* EXERCISE *
A verbatim transcript of the lines below, starting at the first and ending with the one that holds "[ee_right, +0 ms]", is what should be produced.

—————

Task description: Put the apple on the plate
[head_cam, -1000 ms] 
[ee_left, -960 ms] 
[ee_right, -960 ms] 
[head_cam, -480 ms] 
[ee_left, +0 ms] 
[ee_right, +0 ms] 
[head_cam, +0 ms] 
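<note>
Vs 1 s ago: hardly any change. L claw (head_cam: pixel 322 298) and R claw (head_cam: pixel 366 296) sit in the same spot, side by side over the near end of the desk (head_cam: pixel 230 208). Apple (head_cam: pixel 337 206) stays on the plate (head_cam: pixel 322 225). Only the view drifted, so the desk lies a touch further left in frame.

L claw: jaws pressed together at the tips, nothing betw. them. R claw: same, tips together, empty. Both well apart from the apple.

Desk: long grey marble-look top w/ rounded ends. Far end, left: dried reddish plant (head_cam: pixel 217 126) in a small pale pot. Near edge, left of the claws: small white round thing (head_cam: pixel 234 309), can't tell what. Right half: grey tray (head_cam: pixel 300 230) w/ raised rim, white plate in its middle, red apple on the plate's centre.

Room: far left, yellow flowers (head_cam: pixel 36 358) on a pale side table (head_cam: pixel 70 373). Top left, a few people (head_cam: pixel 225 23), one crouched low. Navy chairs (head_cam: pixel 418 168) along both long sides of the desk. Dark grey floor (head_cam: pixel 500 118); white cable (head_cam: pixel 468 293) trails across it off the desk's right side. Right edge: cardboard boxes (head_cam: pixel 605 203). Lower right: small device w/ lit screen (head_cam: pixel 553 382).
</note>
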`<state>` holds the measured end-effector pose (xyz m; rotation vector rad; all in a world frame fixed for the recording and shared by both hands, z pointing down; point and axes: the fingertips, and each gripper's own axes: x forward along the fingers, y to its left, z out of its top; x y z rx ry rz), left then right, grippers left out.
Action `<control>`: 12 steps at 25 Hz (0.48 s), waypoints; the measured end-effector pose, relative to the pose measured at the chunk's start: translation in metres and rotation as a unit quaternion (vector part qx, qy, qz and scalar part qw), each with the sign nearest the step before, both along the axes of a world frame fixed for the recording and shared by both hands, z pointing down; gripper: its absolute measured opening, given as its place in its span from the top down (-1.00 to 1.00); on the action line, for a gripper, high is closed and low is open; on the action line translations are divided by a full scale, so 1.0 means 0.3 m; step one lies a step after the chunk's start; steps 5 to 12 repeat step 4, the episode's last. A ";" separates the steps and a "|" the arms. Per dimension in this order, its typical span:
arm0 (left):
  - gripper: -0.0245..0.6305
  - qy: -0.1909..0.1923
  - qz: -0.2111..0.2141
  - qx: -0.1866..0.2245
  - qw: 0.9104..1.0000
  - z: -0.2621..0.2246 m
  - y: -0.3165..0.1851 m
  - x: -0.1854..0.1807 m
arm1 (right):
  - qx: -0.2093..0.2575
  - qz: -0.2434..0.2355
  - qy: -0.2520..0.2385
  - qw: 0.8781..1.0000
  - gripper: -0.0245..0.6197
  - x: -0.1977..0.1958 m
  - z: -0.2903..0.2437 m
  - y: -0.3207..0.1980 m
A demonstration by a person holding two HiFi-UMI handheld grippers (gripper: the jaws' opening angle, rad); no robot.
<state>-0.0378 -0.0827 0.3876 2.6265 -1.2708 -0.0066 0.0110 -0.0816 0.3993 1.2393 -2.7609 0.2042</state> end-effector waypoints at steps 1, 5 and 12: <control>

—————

* OUTPUT *
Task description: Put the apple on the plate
[head_cam, -1000 ms] 
[ee_left, -960 ms] 
[ee_right, -960 ms] 
[head_cam, -480 ms] 
[ee_left, +0 ms] 
[ee_right, +0 ms] 

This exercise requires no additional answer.